__Task to complete__: Output every line of the listing, exactly and completely.

"""

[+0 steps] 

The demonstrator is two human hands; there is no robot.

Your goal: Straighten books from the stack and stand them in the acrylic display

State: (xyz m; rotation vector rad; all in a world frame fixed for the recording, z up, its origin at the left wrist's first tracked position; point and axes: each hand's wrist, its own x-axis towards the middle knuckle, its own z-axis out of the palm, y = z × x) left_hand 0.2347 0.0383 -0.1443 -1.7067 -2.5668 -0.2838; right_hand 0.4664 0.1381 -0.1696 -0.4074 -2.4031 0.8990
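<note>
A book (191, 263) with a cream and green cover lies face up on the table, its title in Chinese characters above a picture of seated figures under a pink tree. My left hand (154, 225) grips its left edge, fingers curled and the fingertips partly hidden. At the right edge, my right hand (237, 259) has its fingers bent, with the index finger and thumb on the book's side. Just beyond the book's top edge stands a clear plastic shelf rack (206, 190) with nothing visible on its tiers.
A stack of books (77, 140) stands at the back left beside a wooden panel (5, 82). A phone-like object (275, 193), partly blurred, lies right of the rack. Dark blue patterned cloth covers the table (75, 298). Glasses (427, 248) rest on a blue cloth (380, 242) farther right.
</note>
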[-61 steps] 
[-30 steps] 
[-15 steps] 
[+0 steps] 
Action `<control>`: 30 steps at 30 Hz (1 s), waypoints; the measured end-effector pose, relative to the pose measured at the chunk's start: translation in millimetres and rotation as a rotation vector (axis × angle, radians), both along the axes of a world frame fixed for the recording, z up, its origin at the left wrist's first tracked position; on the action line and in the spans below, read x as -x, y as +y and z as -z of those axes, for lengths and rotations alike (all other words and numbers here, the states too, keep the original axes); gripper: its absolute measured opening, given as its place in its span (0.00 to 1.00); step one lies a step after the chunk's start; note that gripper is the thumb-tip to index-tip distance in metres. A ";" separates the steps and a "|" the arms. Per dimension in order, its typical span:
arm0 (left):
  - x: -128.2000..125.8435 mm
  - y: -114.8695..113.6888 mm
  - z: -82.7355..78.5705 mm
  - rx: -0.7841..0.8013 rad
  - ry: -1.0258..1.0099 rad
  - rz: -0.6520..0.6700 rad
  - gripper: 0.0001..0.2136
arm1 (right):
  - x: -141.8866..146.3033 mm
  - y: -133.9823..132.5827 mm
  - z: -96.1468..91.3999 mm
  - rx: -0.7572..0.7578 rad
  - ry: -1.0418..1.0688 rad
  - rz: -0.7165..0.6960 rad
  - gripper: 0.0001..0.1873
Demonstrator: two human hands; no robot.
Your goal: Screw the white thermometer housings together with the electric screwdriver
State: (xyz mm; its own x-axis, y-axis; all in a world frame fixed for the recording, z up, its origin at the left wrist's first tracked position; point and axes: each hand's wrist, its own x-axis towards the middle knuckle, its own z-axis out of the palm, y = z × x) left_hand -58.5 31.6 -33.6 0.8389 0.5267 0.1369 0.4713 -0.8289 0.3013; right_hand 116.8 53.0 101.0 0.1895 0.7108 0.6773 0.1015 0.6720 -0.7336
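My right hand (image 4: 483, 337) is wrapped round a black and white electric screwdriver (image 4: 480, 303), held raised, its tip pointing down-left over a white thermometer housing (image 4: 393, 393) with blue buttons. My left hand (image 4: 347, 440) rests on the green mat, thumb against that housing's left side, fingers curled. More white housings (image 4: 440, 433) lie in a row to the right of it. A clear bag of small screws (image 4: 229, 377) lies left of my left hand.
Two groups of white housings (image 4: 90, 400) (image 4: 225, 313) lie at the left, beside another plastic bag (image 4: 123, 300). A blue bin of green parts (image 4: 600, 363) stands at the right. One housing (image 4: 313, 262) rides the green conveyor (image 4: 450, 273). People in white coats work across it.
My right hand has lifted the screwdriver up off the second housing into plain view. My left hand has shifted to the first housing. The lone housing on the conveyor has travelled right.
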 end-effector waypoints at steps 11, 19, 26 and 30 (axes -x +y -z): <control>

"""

__Output for this exercise__:
[+0 steps] 

The demonstrator is two human hands; there is no robot.

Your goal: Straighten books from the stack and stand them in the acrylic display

State: (xyz m; rotation vector rad; all in a world frame fixed for the recording, z up, its origin at the left wrist's first tracked position; point and axes: each hand's wrist, its own x-axis towards the middle knuckle, its own z-axis out of the palm, y = z × x) left_hand 0.2347 0.0383 -0.1443 -1.7067 -2.5668 -0.2838; right_hand 0.4664 0.1381 -0.1696 -0.4074 -2.4031 0.8990
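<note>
A book (191, 263) with a cream and green cover lies face up on the table, its title in Chinese characters above a picture of seated figures under a pink tree. My left hand (154, 225) grips its left edge, fingers curled and the fingertips partly hidden. At the right edge, my right hand (237, 259) has its fingers bent, with the index finger and thumb on the book's side. Just beyond the book's top edge stands a clear plastic shelf rack (206, 190) with nothing visible on its tiers.
A stack of books (77, 140) stands at the back left beside a wooden panel (5, 82). A phone-like object (275, 193), partly blurred, lies right of the rack. Dark blue patterned cloth covers the table (75, 298). Glasses (427, 248) rest on a blue cloth (380, 242) farther right.
</note>
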[-61 steps] 
[-30 steps] 
[-15 steps] 
[+0 steps] 
Action `<control>`: 30 steps at 30 Hz (1 s), waypoints; the measured end-effector pose, relative to the pose measured at the chunk's start: translation in millimetres and rotation as a rotation vector (axis × angle, radians), both along the axes of a world frame fixed for the recording, z up, its origin at the left wrist's first tracked position; on the action line and in the spans below, read x as -x, y as +y and z as -z of those axes, for lengths and rotations alike (all other words and numbers here, the states too, keep the original axes); gripper: its absolute measured opening, given as its place in its span (0.00 to 1.00); step one lies a step after the chunk's start; note that gripper is the thumb-tip to index-tip distance in metres. A ";" separates the steps and a "|" the arms. Per dimension in order, its typical span:
arm0 (left):
  - x: -128.2000..125.8435 mm
  - y: -114.8695..113.6888 mm
  - z: -82.7355..78.5705 mm
  - rx: -0.7841..0.8013 rad
  - ry: -1.0258..1.0099 rad
  - rz: -0.6520..0.6700 rad
  - gripper: 0.0001..0.2136
arm1 (right):
  - x: -141.8866..146.3033 mm
  - y: -133.9823..132.5827 mm
  - z: -96.1468..91.3999 mm
  - rx: -0.7572..0.7578 rad
  - ry: -1.0418..1.0688 rad
  - rz: -0.7165..0.6960 rad
  - gripper: 0.0001..0.1873
Demonstrator: two human hands; no robot.
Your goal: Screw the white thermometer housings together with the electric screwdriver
State: (xyz mm; its own x-axis, y-axis; all in a world frame fixed for the recording, z up, its origin at the left wrist's first tracked position; point and axes: each hand's wrist, its own x-axis towards the middle knuckle, its own z-axis out of the palm, y = z × x) left_hand -58.5 31.6 -33.6 0.8389 0.5267 0.1369 0.4713 -0.8289 0.3013; right_hand 116.8 53.0 101.0 0.1895 0.7108 0.6773 0.1015 0.6720 -0.7336
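My right hand (image 4: 483, 337) is wrapped round a black and white electric screwdriver (image 4: 480, 303), held raised, its tip pointing down-left over a white thermometer housing (image 4: 393, 393) with blue buttons. My left hand (image 4: 347, 440) rests on the green mat, thumb against that housing's left side, fingers curled. More white housings (image 4: 440, 433) lie in a row to the right of it. A clear bag of small screws (image 4: 229, 377) lies left of my left hand.
Two groups of white housings (image 4: 90, 400) (image 4: 225, 313) lie at the left, beside another plastic bag (image 4: 123, 300). A blue bin of green parts (image 4: 600, 363) stands at the right. One housing (image 4: 313, 262) rides the green conveyor (image 4: 450, 273). People in white coats work across it.
My right hand has lifted the screwdriver up off the second housing into plain view. My left hand has shifted to the first housing. The lone housing on the conveyor has travelled right.
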 end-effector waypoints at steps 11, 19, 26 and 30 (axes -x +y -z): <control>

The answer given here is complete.